Repeatable Read isolation level

This isolation level uses MVCC technique, which is very similar to the way we store transaction_id above. Instead of a single transaction_id, it uses created_id and deleted_id to store transaction_id.

Back to the example 2, if query runs with order (3) -> (1) -> (2) -> (4), we see that the result is:

notications_count
-----------------
0

content     | read
-------------------

If query runs with order (1) -> (3) -> (2) -> (4), we’ll see:

notications_count
-----------------
0

content     | read
-------------------

If query runs with order (1) -> (2) -> (3) -> (4), we’ll see:

notications_count
-----------------
1

content     | read
-------------------
new content | false

Why? Let’s look at (3) -> (1) -> (2) -> (4)

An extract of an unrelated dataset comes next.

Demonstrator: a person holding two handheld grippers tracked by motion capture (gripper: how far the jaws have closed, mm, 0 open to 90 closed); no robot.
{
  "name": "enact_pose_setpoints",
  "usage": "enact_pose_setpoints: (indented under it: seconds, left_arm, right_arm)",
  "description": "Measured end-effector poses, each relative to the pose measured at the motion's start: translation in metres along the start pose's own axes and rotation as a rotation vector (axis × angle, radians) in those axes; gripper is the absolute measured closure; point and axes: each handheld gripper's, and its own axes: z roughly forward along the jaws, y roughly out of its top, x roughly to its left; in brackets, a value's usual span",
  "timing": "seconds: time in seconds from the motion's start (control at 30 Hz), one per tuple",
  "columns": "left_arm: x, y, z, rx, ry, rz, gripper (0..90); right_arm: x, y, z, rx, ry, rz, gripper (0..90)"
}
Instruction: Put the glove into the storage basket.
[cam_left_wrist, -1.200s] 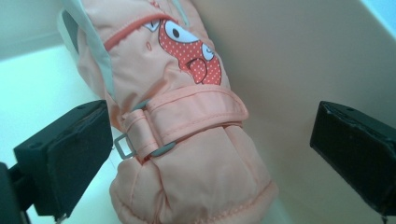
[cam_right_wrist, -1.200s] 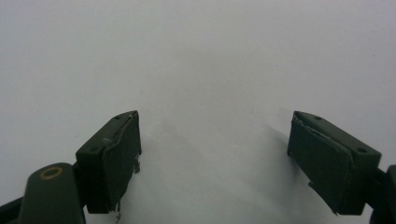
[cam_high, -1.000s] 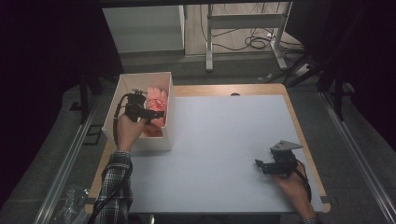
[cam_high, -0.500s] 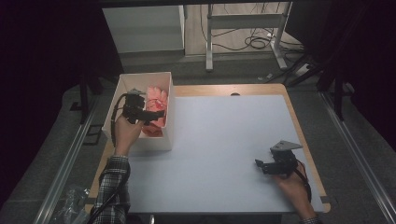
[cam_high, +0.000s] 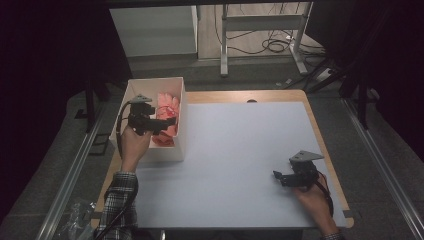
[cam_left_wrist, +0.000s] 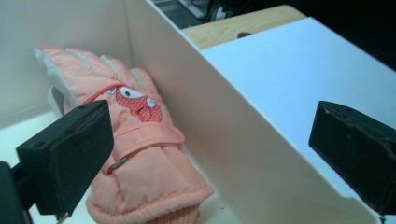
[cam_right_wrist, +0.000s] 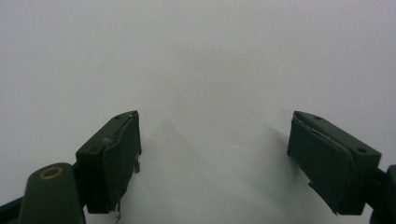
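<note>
A pink ski glove (cam_high: 165, 120) with a cartoon face lies in an open white box (cam_high: 182, 135) at the table's left edge. My left gripper (cam_high: 169, 122) hovers over the box, open. In the left gripper view the glove (cam_left_wrist: 140, 154) lies palm down with its cuff nearest, and the left gripper (cam_left_wrist: 210, 158) straddles the box's right wall (cam_left_wrist: 243, 121), one jaw above the glove and the other over the table side. My right gripper (cam_high: 279, 178) rests low at the near right of the white table (cam_high: 240, 150), open and holding nothing (cam_right_wrist: 215, 158).
A wooden border (cam_high: 280, 96) frames the white surface, with a small hole (cam_high: 251, 101) at the far edge. Beyond the table stand a white cabinet (cam_high: 155, 30) and a metal frame with cables (cam_high: 260, 40). A clear plastic bag (cam_high: 75, 220) lies at the near left.
My left gripper has drifted slightly nearer over the box, staying open. The right gripper has not moved.
</note>
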Motion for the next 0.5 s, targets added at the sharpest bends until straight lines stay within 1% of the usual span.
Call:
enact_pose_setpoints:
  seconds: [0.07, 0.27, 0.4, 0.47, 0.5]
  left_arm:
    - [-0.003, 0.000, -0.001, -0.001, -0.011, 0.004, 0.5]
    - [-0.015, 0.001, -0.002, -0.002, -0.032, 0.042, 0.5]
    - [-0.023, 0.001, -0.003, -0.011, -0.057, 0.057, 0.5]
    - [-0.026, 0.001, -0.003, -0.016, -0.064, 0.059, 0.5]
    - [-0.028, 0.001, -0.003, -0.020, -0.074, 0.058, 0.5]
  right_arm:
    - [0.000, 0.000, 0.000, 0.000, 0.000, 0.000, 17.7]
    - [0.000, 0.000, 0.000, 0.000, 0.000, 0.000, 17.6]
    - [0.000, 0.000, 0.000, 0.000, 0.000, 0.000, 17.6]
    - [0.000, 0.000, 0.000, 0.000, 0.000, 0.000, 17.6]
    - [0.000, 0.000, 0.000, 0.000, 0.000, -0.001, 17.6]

(3) => notifications_count = 0
       transaction_id = 0
       created_id = 0
       deleted_id = nil

(1) => notifications_count = 1
       transaction_id = 1
       created_id = 1
       deleted_id = nil

(2) => new mail record
       transaction_id = 1
       created_id = 1
       deleted_id = nil

(4) => no mail
       transaction_id = 0

We see that because new mail record has created_id as 1, so (4) with transaction_id as 0 cannot query it.

However, this technique cannot fully prevent issue like phantom read.

InnoDB uses created_id similarly to how transaction_id is used in the Read Committed section here.

Compatibility

MVCC is used in Read committed and Repeatable Read only, so Read Uncommitted and Serializable are incompatible with them.